8. Advocate for educators to be acknowledged and valued as advanced practice nurse leaders in relation to ethical practice.
9. Support each other to be ethical learners, ethical teachers, and ethical leaders.
10. Encourage yourself, learners, and other educators and/or leaders to be politically minded and to acknowledge the responsibility to articulate ethical concerns and advocate for change.
11. Promote and foster scholarship that advances knowledge and ethical practice in nursing education.
Conclusion
Nurse educators, leaders, and learners should be inspired and directed by ethical, theoretical, and philosophical underpinnings that are consistent with their own beliefs and values and are congruent with the values and standards of their profession. We have described theoretical and philosophical perspectives to help guide educators in their ethical teaching in nursing education. Based on our analyses of educational processes, our experiences as educators, and our own beliefs and values about nursing education, we support critical pedagogy, anti-racist curricula, and Indigenization of nursing education, as reflected in the theoretical sources we have cited in this chapter. While these sources provide us with our “go-to” guidelines, we acknowledge there are many others. We therefore invite educators, leaders, and learners to reflect on the theories and philosophies that guide their ethical practice.
The role of space (physical, psychological, and spiritual) in nursing education is illustrated in the scenarios we presented in this chapter. Safe(r) spaces can be co-created through critical dialogue by those involved in the teaching and learning processes. Trusting relationships between learners and educators are at the core of safe(r) spaces in higher education (Anderson & Riley, 2020). Educators can use trauma-informed education practices (Anderson & Riley, 2020; Carello & Butler, 2015) to enhance those spaces.
The importance of the role of nurse leaders cannot be overemphasized. Cook-Sather and Felten (2018) encourage academic [and clinical practice] leaders to move from a neoliberal dogma to a pedagogy where partnership, reciprocity, and inclusivity are welcomed and encouraged. Such practices require leaders, educators, and learners to share foundational beliefs and values.
While ethical concerns in nursing education may present themselves at the intrapersonal or interpersonal levels, there are usually complex systemic influences that may or may not be visible. Hartrick Doane and Varcoe (2013) emphasized that “people are contextual beings who exist in relation with others, and with social, cultural, political, and historical processes” (p. 150).
Nurse educators and leaders face challenging contexts, including global pandemics, neoliberal mandates in health care, corporatization of higher education, and nursing shortages. Despite these factors, educators can make choices.
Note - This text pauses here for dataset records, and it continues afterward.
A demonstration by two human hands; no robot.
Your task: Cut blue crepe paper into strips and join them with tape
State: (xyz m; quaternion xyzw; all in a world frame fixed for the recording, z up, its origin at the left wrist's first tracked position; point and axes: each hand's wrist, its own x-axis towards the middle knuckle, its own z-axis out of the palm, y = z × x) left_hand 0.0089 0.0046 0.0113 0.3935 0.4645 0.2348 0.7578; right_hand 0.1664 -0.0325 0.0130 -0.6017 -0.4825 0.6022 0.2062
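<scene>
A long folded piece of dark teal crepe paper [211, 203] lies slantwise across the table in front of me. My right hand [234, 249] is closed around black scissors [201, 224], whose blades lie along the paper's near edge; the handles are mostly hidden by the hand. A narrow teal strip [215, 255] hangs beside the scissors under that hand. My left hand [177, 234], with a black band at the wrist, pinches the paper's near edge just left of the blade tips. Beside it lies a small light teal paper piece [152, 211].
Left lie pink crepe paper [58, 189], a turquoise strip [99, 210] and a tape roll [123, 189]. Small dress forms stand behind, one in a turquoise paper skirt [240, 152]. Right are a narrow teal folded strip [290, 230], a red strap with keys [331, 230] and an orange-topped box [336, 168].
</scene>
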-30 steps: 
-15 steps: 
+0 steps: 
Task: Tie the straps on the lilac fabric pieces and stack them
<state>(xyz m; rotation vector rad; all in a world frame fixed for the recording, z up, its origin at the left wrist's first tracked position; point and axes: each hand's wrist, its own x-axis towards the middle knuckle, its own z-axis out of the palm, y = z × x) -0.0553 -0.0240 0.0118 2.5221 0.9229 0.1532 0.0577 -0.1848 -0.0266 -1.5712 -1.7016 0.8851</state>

While some things are beyond our capacity to change—for example, our past experiences—it is never too soon or too late to be an educator, leader, or learner who engages in dialogue and commits to relational practice. This entails acknowledging the importance of socio-political contexts; striving to engage in practice with critical curiosity, humility, and respect; and supporting transformative learning and ethical action in nursing education.
QUESTIONS FOR REFLECTION
1. What are your thoughts about Fowler and Davis’s (2013) view that “the entire domain of ethics in nursing education is, itself, taboo” (p. 129)?
2. Throughout the chapter, we have emphasized the importance of context for ethical practice in nursing education. How does context influence your practice as an educator, leader, or learner?
3. There is no shortage of ethical concerns in nursing education. Can you identify one issue that requires immediate action? For what reasons would you prioritize this issue rather than one of the many others that pervade nursing education? What role would you be willing to take? How would you decide what is needed, and what to do?
4. We have described several theoretical underpinnings that guide practice for nurse educators. What influences your practice each day? Consider this question using a theoretical, ethical, and relational lens.